■ YOUR INSTRUCTIONS: From the records below, print exactly the lines starting at the one containing "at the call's" and ending at the one containing "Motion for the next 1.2", ends included, and nothing else.

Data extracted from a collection
####

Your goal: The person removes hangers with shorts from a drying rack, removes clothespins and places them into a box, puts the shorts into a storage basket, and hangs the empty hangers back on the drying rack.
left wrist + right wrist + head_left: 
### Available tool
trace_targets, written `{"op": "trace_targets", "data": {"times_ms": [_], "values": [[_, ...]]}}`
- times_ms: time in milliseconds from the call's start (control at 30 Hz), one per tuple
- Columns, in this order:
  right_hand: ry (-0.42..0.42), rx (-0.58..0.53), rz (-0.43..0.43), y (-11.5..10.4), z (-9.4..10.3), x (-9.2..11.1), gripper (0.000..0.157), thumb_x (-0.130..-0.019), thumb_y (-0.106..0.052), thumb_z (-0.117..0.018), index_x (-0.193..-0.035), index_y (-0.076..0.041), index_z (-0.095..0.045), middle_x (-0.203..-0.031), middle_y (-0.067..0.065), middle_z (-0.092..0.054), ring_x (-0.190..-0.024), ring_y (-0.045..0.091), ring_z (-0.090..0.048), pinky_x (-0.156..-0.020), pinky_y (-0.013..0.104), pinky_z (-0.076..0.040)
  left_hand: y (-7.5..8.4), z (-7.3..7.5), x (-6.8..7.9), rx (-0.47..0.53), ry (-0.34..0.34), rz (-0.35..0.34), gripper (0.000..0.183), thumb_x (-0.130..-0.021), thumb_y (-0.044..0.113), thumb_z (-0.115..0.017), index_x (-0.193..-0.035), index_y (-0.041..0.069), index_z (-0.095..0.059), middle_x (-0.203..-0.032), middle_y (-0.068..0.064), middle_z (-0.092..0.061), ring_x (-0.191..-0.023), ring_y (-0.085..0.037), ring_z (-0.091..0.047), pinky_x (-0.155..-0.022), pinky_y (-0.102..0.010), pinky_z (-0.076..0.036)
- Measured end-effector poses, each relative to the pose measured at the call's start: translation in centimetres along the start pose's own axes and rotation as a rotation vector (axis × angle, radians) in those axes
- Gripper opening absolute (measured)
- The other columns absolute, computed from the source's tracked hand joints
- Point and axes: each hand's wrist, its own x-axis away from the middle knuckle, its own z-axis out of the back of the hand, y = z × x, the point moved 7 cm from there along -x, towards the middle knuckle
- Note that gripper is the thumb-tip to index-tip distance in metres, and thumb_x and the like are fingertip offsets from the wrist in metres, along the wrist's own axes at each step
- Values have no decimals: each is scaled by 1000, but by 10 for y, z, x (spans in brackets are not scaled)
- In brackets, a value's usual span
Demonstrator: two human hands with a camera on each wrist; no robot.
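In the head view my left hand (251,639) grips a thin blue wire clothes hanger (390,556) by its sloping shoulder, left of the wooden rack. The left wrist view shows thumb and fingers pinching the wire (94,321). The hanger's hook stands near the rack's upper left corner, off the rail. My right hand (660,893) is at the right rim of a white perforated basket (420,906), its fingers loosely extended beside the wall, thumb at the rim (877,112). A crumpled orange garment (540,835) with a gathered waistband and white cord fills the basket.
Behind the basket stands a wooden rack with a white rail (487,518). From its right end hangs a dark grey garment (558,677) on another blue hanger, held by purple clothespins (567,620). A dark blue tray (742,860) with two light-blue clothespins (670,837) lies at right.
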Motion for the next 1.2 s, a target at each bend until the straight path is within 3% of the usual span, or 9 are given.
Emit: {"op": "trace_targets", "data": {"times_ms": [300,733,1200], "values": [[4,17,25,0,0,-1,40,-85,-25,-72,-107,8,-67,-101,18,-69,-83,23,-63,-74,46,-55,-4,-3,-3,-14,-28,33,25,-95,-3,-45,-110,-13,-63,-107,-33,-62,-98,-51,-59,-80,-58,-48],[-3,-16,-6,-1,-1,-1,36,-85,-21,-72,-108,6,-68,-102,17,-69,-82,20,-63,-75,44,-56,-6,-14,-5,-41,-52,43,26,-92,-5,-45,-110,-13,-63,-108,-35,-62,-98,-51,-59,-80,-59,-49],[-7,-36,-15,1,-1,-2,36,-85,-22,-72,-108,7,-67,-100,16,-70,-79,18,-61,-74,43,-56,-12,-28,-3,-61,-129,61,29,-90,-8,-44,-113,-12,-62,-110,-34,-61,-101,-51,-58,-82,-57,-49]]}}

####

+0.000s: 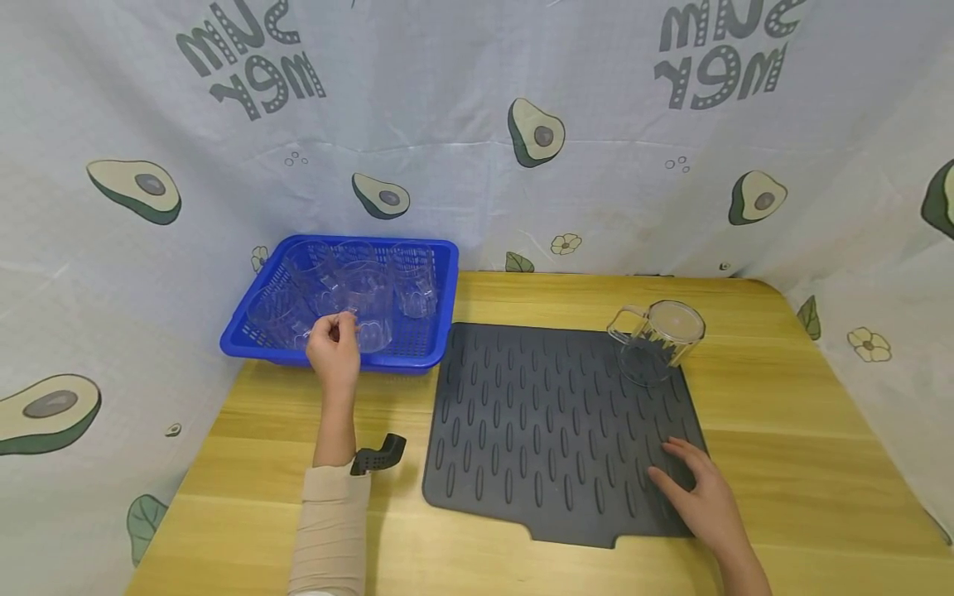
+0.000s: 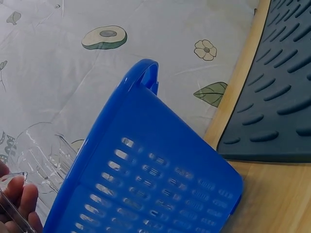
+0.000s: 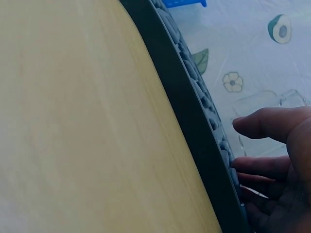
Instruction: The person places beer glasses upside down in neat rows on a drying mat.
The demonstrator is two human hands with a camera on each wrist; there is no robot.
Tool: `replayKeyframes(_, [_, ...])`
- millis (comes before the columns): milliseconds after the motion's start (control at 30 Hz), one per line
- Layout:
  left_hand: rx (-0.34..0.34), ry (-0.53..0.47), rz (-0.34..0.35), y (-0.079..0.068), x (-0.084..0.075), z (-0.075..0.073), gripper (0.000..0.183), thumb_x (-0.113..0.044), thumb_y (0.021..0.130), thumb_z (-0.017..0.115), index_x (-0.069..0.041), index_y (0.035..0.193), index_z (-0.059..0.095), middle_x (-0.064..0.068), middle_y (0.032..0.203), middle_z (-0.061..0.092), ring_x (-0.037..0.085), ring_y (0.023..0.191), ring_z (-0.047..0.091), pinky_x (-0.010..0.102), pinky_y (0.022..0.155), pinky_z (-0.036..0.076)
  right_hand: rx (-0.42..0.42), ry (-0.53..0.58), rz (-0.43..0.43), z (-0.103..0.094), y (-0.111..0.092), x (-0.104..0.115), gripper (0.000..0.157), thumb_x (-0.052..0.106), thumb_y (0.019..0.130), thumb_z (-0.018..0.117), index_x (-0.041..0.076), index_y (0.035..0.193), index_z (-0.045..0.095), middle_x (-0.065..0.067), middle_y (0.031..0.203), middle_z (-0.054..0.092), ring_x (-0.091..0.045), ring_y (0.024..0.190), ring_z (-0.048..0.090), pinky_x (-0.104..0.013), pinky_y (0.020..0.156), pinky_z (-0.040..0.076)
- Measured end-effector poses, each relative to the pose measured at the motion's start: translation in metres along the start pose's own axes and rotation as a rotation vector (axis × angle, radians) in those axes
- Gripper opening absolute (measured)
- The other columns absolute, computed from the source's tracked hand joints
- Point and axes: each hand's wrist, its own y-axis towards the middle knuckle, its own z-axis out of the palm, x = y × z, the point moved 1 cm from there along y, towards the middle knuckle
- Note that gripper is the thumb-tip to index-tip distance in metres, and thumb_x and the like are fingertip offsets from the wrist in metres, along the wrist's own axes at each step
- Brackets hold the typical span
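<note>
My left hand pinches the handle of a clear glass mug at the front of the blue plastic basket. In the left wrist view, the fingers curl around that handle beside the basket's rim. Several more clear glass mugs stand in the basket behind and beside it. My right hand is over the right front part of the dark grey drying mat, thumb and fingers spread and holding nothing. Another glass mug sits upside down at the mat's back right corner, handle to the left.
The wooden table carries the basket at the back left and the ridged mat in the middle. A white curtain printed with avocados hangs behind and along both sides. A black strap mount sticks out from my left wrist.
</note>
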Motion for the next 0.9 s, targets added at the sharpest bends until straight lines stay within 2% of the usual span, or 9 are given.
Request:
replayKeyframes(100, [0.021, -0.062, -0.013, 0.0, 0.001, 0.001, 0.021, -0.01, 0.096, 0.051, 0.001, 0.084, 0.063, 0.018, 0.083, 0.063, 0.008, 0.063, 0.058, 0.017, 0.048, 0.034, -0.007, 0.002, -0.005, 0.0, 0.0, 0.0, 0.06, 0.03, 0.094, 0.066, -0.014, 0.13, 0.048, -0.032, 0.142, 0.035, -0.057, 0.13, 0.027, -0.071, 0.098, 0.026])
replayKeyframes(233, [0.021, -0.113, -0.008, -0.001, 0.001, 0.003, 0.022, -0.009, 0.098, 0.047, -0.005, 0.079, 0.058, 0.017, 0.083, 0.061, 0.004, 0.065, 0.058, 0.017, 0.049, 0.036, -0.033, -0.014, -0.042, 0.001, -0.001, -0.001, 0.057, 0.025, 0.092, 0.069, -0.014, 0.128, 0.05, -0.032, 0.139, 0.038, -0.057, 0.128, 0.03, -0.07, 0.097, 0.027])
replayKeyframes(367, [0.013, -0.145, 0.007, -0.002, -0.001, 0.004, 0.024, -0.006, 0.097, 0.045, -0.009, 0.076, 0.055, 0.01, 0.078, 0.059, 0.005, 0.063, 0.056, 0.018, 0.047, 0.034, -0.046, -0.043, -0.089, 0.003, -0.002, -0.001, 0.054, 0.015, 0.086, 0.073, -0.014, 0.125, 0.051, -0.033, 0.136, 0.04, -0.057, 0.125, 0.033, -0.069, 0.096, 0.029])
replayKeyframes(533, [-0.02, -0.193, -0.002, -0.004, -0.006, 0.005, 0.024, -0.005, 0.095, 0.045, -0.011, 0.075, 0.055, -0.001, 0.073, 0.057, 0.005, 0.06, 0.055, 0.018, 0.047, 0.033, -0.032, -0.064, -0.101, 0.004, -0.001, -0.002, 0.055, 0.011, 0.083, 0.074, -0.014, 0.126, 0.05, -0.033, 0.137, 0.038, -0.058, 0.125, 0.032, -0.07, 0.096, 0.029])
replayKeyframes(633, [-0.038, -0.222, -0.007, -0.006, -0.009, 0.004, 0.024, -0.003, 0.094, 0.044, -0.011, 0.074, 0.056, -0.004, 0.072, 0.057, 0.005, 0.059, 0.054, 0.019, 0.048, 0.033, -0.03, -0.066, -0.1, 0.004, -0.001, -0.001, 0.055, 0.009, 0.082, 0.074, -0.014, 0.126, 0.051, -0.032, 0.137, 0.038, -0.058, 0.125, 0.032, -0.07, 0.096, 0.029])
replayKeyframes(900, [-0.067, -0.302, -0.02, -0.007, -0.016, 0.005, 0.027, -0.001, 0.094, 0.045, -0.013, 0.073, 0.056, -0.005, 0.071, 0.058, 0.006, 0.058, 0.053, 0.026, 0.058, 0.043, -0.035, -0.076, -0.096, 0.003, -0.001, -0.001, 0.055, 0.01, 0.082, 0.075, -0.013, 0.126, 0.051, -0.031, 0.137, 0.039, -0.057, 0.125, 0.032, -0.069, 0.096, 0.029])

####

■ RESULT:
- Measured end-effector poses, each relative to the pose measured at the call's start: translation in centimetres along the start pose's own axes and rotation as a rotation vector (axis × angle, radians) in those axes
- Gripper opening absolute (measured)
- The other columns absolute, computed from the source's tracked hand joints
- Point and axes: each hand's wrist, its own x-axis away from the middle knuckle, its own z-axis out of the back of the hand, y = z × x, the point moved 7 cm from there along -x, towards the middle knuckle
- Note that gripper is the thumb-tip to index-tip distance in metres, and thumb_x and the like are fingertip offsets from the wrist in metres, along the wrist's own axes at each step
- Values have no decimals: each is scaled by 1000, but by 10 for y, z, x (spans in brackets are not scaled)
- In brackets, a value's usual span
Demonstrator: two human hands with a camera on each wrist; no robot.
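In the head view my left hand (251,639) grips a thin blue wire clothes hanger (390,556) by its sloping shoulder, left of the wooden rack. The left wrist view shows thumb and fingers pinching the wire (94,321). The hanger's hook stands near the rack's upper left corner, off the rail. My right hand (660,893) is at the right rim of a white perforated basket (420,906), its fingers loosely extended beside the wall, thumb at the rim (877,112). A crumpled orange garment (540,835) with a gathered waistband and white cord fills the basket.
Behind the basket stands a wooden rack with a white rail (487,518). From its right end hangs a dark grey garment (558,677) on another blue hanger, held by purple clothespins (567,620). A dark blue tray (742,860) with two light-blue clothespins (670,837) lies at right.
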Motion for the next 1.2 s, a target at each bend until the straight path is within 3% of the usual span, or 9 are given.

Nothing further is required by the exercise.